米軍ヘリ墜落の衝撃が広がる中、翁長雄志知事ら県三役と菅義偉官房長官による米軍普天間飛行場の名護市辺野古移設をめぐる集中協議は12日午後4時半、予定通りの時刻に始まった。両者に笑顔はなく、空気が張り詰めた県庁6階の一室。知事は冒頭のあいさつもそこそこに、墜落事故について切り出し、静かな口調で「基地周辺に住む人にとっては大変なことだ」と訴えた。

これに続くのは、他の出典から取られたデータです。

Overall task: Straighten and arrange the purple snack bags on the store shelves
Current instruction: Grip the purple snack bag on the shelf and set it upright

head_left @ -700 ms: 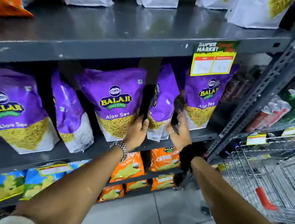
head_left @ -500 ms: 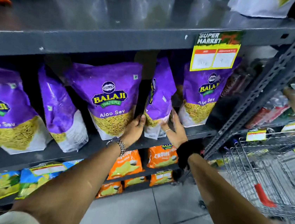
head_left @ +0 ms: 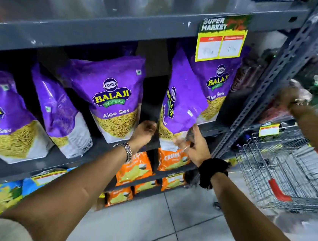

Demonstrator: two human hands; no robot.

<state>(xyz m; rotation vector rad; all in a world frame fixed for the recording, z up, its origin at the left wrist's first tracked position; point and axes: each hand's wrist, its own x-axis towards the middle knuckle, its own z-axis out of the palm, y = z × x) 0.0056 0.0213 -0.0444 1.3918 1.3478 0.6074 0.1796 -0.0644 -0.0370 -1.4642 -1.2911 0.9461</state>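
The edge-on purple foil snack bag (head_left: 179,110), just left of the yellow price tag (head_left: 221,38), now lifts and swings outward, right hand (head_left: 194,146) clamped on its bottom corner, left hand (head_left: 145,130) touching its other edge, so straightening's underway.

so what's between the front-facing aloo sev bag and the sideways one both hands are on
The head view shows only a dark empty gap between the front-facing bag and the sideways bag; the left hand reaches into its bottom.
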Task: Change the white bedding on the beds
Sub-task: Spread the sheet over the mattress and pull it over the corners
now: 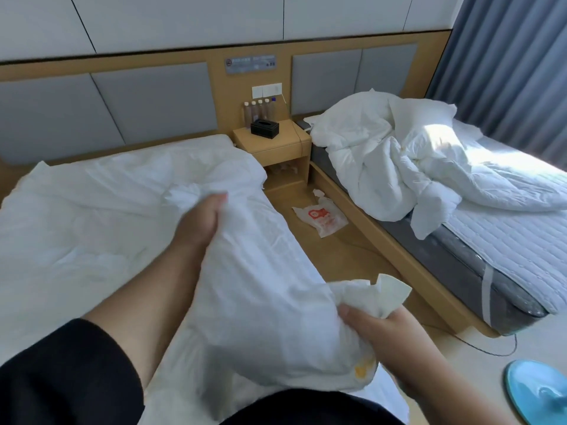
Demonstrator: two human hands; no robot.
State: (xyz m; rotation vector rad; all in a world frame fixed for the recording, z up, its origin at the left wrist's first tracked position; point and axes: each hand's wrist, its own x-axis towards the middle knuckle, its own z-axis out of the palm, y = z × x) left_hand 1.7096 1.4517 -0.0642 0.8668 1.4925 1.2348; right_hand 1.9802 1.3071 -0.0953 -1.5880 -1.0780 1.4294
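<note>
White duvet cover (pixel 260 286) lay bunched over near bed's (pixel 76 225) right edge | left hand (pixel 199 222) gripped a fold, right hand (pixel 377 326) clutched a corner | aisle between beds narrow, plastic bag (pixel 322 220) on floor | far bed (pixel 491 240) held crumpled duvet (pixel 399 167), nightstand (pixel 276 142) at aisle head.

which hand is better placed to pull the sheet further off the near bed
Left, probably. The left hand grips a bunch of the sheet out over the bed, where the fabric lies on the mattress. The right hand holds a corner already off the edge, close to the body.
</note>
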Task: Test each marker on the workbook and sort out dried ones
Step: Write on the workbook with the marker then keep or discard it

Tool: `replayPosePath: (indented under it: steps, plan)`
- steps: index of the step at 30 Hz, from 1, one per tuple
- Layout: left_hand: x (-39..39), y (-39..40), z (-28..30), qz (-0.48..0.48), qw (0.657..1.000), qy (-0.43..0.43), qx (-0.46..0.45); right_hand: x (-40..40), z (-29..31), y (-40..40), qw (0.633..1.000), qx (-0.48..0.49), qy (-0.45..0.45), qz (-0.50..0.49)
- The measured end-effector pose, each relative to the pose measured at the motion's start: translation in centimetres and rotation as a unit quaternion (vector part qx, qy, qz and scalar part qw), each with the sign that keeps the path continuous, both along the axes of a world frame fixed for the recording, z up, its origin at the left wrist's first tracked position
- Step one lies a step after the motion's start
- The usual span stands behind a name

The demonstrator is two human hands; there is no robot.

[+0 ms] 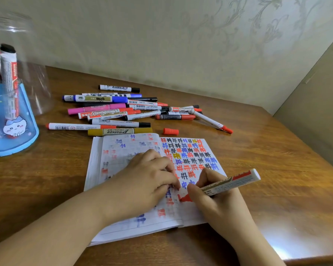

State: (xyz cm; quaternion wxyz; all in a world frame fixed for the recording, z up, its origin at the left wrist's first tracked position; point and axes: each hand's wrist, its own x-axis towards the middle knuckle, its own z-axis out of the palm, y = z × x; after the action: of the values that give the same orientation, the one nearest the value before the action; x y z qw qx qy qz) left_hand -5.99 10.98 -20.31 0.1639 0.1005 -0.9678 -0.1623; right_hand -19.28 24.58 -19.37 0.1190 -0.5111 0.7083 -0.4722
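Gripping the white-barrelled red whiteboard marker low on its barrel, my right hand had fingers and thumb clamped round it, red tip on the open gridded paper workbook at lower centre. My left hand pressed the page, fingers loosely curled. I judged the marker light, stiff and smooth, best pinched near the tip. At far left, a blue plastic pen holder with a cat picture held a few upright markers; loose markers lay above the workbook.
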Motion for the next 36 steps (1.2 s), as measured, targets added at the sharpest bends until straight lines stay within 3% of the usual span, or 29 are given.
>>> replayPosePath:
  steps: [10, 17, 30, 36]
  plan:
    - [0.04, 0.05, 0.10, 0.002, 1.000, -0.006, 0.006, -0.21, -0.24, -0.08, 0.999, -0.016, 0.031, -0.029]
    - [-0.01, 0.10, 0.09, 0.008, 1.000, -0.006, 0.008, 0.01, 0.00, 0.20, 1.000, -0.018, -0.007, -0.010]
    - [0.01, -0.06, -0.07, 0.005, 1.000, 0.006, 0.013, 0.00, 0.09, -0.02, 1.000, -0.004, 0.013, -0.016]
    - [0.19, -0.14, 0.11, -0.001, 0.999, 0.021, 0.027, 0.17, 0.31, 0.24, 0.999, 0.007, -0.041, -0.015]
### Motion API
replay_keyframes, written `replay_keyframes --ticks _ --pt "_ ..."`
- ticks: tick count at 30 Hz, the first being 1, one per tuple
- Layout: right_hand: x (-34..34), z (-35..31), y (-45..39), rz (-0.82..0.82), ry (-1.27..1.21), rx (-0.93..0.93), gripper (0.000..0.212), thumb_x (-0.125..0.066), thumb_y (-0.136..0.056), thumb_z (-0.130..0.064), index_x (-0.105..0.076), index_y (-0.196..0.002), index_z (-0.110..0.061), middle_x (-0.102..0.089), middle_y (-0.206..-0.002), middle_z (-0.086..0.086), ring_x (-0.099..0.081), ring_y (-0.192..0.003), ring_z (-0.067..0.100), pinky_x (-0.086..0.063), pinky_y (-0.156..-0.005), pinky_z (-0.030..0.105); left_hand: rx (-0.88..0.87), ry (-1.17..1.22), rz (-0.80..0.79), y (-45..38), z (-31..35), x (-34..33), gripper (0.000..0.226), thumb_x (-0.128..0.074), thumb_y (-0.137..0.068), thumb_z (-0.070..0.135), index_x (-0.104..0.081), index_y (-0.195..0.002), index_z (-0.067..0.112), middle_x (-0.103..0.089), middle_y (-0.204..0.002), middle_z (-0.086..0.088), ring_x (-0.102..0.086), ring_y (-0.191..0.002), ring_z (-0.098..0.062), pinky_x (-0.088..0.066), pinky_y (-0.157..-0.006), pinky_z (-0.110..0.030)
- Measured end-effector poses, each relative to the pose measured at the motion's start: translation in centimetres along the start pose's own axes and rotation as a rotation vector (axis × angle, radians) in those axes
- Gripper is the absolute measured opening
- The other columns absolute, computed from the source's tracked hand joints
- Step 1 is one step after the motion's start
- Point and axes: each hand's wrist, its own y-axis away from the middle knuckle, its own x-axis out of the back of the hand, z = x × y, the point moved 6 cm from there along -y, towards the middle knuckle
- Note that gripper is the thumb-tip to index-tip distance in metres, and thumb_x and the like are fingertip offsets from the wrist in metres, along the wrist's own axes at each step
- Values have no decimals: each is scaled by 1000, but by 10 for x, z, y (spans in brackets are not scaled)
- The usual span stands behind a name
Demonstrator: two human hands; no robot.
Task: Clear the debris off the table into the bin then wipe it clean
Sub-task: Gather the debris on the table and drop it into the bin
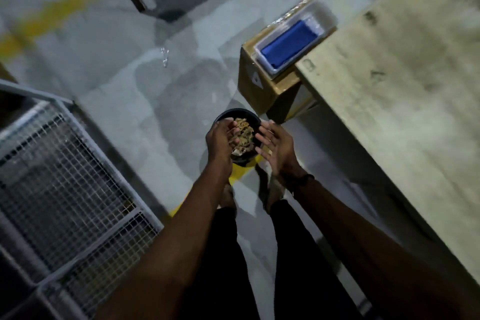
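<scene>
Both hands sit over the black bin (237,115) on the floor, left hand (220,138) and right hand (275,148) apart with an open gap between them above the debris (244,132). Table (402,101) edge blocks the right; cardboard box (262,88) just beyond the bin. Wire-mesh cage (65,176) walls the left, bare floor (145,101) between.

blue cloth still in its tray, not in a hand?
Yes, the blue cloth lies in the clear tray on the cardboard box; both hands are over the bin.

Grey floor (117,101) bears bin (228,113), carton (259,91); table (405,91) seemingly smudged.
</scene>
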Motion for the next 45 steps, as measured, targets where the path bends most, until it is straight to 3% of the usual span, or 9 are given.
replay_keyframes --ticks 5,11,17,22,28,32,36,40,45 --pt "40 -39 118 28 -126 117 41 -43 -111 -38 -61 -140 -14 -60 -148 5 -59 -132 22 -50 -93 34 -45 -123 -128 116 34 -26 17 -61 -101 16 -72 -88 14 -74 -81 -1 -68 -65 -12 -51 -57 -22" --pt "128 -48 219 117 -278 293 39 -42 -113 -37 -58 -143 -16 -58 -150 3 -57 -137 23 -44 -115 46 -90 -266 -334 224 16 -91 17 -57 -105 16 -69 -94 13 -72 -81 1 -67 -65 -9 -47 -59 -24" --pt "248 -38 284 300 -435 403 47 -48 -110 -36 -54 -151 -13 -55 -156 3 -57 -137 20 -51 -90 32 -81 -389 -497 294 -62 -162 18 -59 -104 16 -68 -89 14 -69 -76 3 -65 -65 -11 -47 -58 -25" --pt "356 -45 334 514 -473 513 51 -62 -82 -42 -65 -127 -19 -68 -127 -2 -65 -117 18 -48 -83 34 -164 -501 -632 360 -147 -228 11 -54 -101 8 -61 -95 15 -68 -85 -2 -65 -73 -16 -47 -51 -22" --pt "460 -47 349 682 -316 558 65 -69 -69 -58 -68 -124 -24 -70 -132 1 -65 -121 15 -52 -93 37 -420 -762 -736 409 -225 -298 8 -54 -102 11 -57 -106 17 -71 -99 -4 -71 -89 -19 -56 -72 -33" --pt "513 -48 343 770 -168 545 49 -77 -94 -28 -61 -139 -16 -61 -146 4 -57 -133 21 -44 -97 29 -680 -957 -771 419 -247 -330 14 -59 -97 7 -54 -108 14 -68 -105 -9 -66 -93 -24 -51 -78 -20" --pt "550 -39 310 849 193 475 72 -80 -92 -26 -46 -153 -10 -43 -163 10 -38 -152 26 -32 -119 33 -922 -1190 -833 399 -273 -352 29 -67 -97 7 -52 -121 5 -58 -122 -17 -59 -110 -30 -39 -88 -25" --pt "568 -36 259 856 470 447 98 -80 -91 -38 -22 -166 -10 -13 -177 8 -11 -164 26 -19 -131 42 -1059 -1444 -813 357 -310 -371 75 -77 -95 29 -39 -150 -4 -40 -152 -25 -42 -140 -41 -41 -108 -39" --pt "585 -30 188 953 510 456 100 -61 -100 -54 -6 -168 -5 0 -177 13 2 -164 30 -3 -133 46 -1160 -1704 -875 308 -364 -394 99 -57 -103 55 -6 -166 -2 0 -175 -23 0 -163 -39 -8 -130 -53"
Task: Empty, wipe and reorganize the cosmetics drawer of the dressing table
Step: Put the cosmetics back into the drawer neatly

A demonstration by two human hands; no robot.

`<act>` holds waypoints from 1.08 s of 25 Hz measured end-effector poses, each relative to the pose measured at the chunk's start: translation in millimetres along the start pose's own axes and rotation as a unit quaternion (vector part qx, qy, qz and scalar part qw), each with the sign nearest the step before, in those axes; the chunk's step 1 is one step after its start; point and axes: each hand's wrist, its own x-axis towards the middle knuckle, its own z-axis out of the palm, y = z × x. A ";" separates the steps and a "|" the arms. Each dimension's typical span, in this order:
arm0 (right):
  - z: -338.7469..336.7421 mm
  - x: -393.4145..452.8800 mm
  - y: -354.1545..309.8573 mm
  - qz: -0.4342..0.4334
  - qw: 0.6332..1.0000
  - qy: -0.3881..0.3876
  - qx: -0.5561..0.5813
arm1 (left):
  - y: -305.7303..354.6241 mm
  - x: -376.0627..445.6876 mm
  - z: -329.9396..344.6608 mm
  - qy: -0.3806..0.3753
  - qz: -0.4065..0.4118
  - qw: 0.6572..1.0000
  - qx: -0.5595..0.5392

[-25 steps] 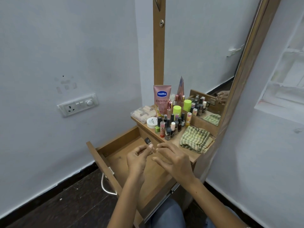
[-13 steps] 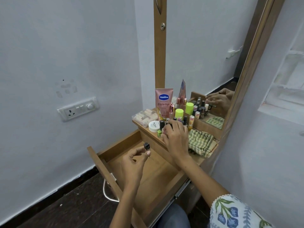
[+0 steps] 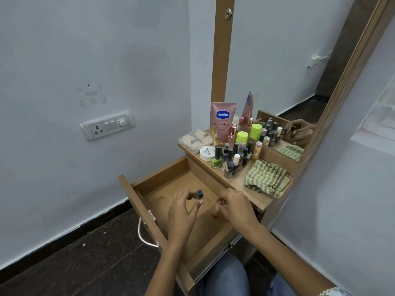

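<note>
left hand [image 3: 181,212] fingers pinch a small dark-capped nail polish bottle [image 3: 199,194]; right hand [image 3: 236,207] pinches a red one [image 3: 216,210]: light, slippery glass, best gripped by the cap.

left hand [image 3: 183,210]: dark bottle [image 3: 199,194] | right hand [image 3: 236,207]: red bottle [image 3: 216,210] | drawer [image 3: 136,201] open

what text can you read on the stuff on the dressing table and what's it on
"Vaseline": pink tube, blue logo.
"Gluta-Hya": same tube, cut off at its right edge.
"10X": same tube, near its base.
"NAIL POLISH": white jar lid; smaller print below is too blurred.
Nail polish bottles: labels too small to read.
</note>
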 end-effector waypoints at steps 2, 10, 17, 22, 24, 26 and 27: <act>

 約1時間にわたって非公開で行われた協議。辺野古問題の話し合いが主な目的だが、知事は「言わなければいけない」(知事周辺)との思いで、米軍事故に振り回される県や関係自治体の苦悩を切々と訴えたという。「山積する課題を置いて真っ先に国に抗議しても、『原因究明する』などしゃくし定規で何の意味もない返事ばかり。県民の思いとつながっていない」

 一方で会談後、記者団からヘリ墜落について問われた菅長官。表裏に文字がびっしり埋まり、ところどころに黄色の蛍光ペンが引かれたA4用紙をおもむろに取り出したが、「報告は受けているが、詳細は確認中。いずれにしろこの事故は極めて遺憾」と述べるにとどめた。